Given information —
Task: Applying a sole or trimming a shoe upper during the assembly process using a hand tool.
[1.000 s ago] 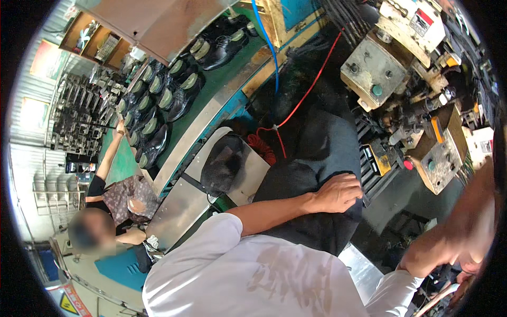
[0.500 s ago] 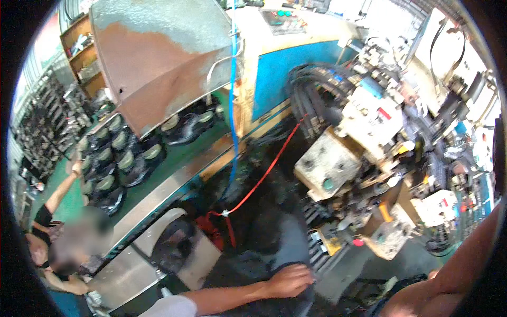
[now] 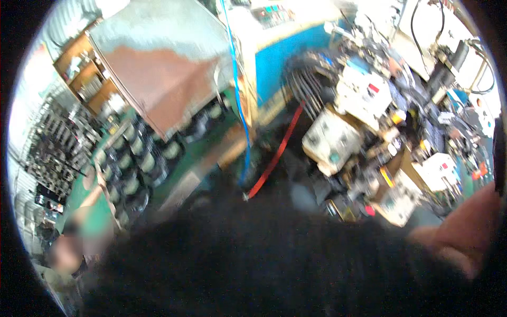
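Note:
A large, dark, blurred shape fills the lower middle of the view, close to the camera. What it is, I cannot make out. My left hand does not show; the area where it rested is covered by the dark shape. At the right edge a bare, bent part of my right arm comes into view, smeared by motion. No fingers of my right hand can be seen. Beyond the dark shape, a red hose runs down to a small fitting, near a hanging blue hose.
A rusty metal hood hangs over a green bench with several dark moulded parts. A blurred person is at the lower left, one arm reaching toward them. Pale metal boxes, coiled black hoses and cluttered machine parts crowd the right.
The dark shape has come across the lower view and covers my left hand, my legs and the bench front. My right arm has moved up slightly. The view has shifted somewhat.

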Demonstrator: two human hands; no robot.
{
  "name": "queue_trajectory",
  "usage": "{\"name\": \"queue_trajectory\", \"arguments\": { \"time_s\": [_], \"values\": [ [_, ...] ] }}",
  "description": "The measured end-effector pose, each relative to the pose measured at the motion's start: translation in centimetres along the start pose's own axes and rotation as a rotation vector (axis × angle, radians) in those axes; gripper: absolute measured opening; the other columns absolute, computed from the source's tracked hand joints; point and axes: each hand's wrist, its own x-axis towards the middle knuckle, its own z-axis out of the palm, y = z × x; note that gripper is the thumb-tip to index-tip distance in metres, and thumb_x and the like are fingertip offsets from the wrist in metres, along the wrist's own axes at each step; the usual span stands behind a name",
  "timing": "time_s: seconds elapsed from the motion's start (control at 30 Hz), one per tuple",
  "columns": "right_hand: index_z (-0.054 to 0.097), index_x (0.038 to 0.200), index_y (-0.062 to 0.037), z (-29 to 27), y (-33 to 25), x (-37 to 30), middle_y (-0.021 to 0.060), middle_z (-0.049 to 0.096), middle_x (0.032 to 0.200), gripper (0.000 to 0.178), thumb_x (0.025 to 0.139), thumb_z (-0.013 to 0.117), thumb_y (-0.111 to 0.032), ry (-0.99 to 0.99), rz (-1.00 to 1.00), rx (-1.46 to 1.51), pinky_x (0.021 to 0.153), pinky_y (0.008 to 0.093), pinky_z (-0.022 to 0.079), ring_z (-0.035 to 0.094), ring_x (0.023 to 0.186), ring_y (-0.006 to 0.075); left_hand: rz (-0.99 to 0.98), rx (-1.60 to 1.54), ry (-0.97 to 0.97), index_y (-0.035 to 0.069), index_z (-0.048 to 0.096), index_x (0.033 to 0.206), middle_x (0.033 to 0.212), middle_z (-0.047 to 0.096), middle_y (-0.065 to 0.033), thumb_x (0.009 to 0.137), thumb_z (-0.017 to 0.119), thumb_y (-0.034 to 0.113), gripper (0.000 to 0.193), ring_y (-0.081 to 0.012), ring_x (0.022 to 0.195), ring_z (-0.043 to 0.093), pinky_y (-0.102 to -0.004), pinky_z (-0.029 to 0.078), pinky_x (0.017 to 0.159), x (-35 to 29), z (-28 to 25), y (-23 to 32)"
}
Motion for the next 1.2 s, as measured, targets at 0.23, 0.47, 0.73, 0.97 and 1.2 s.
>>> {"name": "queue_trajectory", "arguments": {
  "time_s": [0.23, 0.47, 0.73, 0.97, 1.2],
  "values": [
    [0.055, 0.15, 0.0068, 0.0, 3.2, -5.3, 0.0209, 0.059, 0.153, 0.049, 0.103, 0.06, -0.005, -0.047, 0.002, 0.114, 0.123, 0.0418, 0.037, 0.052, 0.145, 0.0346, 0.015, -0.015, 0.053, 0.005, 0.07, 0.095, 0.095, 0.068, -0.0109, 0.077, 0.074, 0.0, 0.019, -0.0332, 0.095, 0.066, -0.0453, 0.055, 0.087, -0.8, -1.4, 1.5],
    [0.053, 0.15, 0.0089, -3.1, 5.5, -11.9, 0.0222, 0.058, 0.153, 0.05, 0.102, 0.06, -0.003, -0.034, 0.212, 0.228, 0.125, 0.043, 0.036, 0.05, 0.147, 0.037, 0.006, -0.02, 0.033, 0.006, 0.068, 0.094, 0.094, 0.066, -0.0101, 0.077, 0.073, 0.001, 0.019, -0.0339, 0.09, 0.063, -0.046, 0.054, 0.082, 0.6, -1.8, 0.3],
    [0.051, 0.151, 0.0114, -1.6, 11.4, -10.2, 0.0237, 0.057, 0.154, 0.052, 0.101, 0.059, -0.001, -0.052, 0.368, 0.314, 0.127, 0.0444, 0.034, 0.048, 0.149, 0.0396, 0.011, -0.042, 0.066, 0.007, 0.067, 0.096, 0.095, 0.067, -0.0099, 0.079, 0.072, -0.001, 0.02, -0.034, 0.089, 0.065, -0.0457, 0.055, 0.079, 0.9, -1.3, -0.1],
    [0.075, 0.112, 0.0012, -9.5, 32.5, -17.1, 0.02, 0.075, 0.119, 0.024, 0.105, 0.067, -0.02, -0.6, 0.222, -0.75, 0.098, 0.0464, 0.054, 0.07, 0.108, 0.0395, 0.015, -0.012, 0.037, 0.006, 0.068, 0.097, 0.095, 0.067, -0.0108, 0.079, 0.072, 0.0, 0.02, -0.0342, 0.089, 0.065, -0.0464, 0.055, 0.079, 0.4, -1.7, 0.2],
    [0.075, 0.106, 0.0015, -15.1, 41.8, -27.7, 0.0288, 0.073, 0.092, 0.059, 0.113, 0.048, -0.05, -0.806, 0.935, -0.402, 0.082, 0.0519, 0.054, 0.072, 0.088, 0.0464, 0.009, -0.043, 0.011, 0.006, 0.068, 0.099, 0.097, 0.068, -0.0115, 0.079, 0.073, 0.0, 0.022, -0.0344, 0.091, 0.066, -0.0462, 0.055, 0.081, 1.1, -1.2, -0.2]
  ]
}}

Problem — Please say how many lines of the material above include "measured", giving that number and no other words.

Answer section — 2